Donald Trump spokeswoman Liz Harrington “spoke to a QAnon-affiliated conference over the weekend, warning the audience that if the liberals she alleges stole the 2020 election aren’t thrown in jail, they’ll come after Trump supporters instead,” Vice News reports. Said Harrington: “They’re gonna start arresting political opponents. They’re gonna start throwing political dissidents in jail. They’re going to parade people and interrogate you for your free speech.”
Former President Donald Trump said that he would still be in the White House if Senate Minority Leader Mitch McConnell (R-KY) had bought into his false election claims, Punchbowl News reports.
Said Trump: “Had Mitch stuck with many members of the party who knew the election was rigged, I think we wouldn’t be at Mar-a-Lago We would be at the White House having this conversation.”
Oklahoma Gov.

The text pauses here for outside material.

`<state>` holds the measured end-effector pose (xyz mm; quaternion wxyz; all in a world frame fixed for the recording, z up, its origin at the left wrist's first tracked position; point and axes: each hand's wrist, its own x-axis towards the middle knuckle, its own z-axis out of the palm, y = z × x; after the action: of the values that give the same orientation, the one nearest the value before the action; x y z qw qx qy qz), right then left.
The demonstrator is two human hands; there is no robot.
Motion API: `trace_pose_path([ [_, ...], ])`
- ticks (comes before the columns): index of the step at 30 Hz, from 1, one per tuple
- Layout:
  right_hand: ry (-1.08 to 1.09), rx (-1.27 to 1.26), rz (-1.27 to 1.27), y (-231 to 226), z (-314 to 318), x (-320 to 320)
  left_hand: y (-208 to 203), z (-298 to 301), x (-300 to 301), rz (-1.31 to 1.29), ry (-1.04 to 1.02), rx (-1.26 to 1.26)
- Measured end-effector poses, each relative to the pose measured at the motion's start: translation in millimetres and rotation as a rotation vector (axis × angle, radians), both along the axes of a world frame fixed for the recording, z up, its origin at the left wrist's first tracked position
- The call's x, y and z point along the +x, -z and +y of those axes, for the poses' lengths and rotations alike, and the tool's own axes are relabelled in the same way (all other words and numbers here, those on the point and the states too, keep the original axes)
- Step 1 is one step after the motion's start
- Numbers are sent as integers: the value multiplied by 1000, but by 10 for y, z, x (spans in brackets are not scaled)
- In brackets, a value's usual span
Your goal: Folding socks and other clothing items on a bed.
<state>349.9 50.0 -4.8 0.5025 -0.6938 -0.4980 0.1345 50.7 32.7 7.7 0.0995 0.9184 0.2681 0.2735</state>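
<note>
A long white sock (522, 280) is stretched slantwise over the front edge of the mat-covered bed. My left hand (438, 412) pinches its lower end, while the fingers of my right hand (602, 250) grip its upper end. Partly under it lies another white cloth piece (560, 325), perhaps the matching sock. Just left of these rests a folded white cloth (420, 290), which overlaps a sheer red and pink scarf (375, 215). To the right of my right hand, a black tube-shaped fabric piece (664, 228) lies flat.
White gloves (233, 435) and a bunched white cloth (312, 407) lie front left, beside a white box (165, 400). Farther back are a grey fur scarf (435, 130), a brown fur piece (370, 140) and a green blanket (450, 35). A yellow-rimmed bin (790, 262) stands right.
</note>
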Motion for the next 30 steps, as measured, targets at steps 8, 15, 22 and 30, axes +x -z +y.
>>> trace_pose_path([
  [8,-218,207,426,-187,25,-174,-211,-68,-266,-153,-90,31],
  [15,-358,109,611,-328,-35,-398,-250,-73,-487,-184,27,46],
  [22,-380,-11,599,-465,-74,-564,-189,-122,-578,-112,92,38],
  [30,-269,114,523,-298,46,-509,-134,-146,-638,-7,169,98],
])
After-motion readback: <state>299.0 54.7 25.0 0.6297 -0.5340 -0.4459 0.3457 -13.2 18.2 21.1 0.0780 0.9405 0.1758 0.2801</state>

Kevin Stitt (R) “will get to decide on a Texas-style anti-abortion bill that would take effect immediately upon his signature,” the Oklahoman reports.
“The bill would effectively implement a near-total abortion ban by allowing private citizens to sue anyone who ‘aids or abets’ a woman seeking an abortion. Successful plaintiffs could be awarded at least $10,000.”
Tennessee state Rep. Jerry Sexton (R) suggested burning books that are deemed “inappropriate” by a bill just passed by the legislature. The bill now heads to Tennessee Gov. Bill Lee (R) to be signed into law.
New York Times: “The near-instant collapse of CNN+ amounted to one of the most spectacular media failures in years, a $300 million experiment that ended abruptly with layoffs in the offing and careers in disarray. The corporate tug of war over its fate exposed deep philosophical divides about the future of digital media, as executives struggle to navigate a rapidly changing marketplace where technology and consumer habits shift day to day.”